Return the lines exactly as they stand, from the first of the material through the line containing "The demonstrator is".
** Opening COLLECTED DATA block **
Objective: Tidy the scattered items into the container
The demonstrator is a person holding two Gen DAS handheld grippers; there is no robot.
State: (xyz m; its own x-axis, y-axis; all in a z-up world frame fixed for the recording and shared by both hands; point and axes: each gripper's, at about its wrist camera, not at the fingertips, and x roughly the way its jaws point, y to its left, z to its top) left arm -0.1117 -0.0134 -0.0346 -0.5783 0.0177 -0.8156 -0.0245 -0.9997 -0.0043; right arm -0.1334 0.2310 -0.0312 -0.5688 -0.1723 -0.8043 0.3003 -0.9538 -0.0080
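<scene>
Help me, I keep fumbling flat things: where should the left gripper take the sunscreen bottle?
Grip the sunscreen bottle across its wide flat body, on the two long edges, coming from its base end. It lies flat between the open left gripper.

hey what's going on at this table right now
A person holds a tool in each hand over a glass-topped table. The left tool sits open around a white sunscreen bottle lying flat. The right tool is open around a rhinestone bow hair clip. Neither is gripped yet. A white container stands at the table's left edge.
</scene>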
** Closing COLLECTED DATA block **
SOLUTION FOR THIS TASK
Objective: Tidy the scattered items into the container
The demonstrator is a person holding two Gen DAS handheld grippers; there is no robot.

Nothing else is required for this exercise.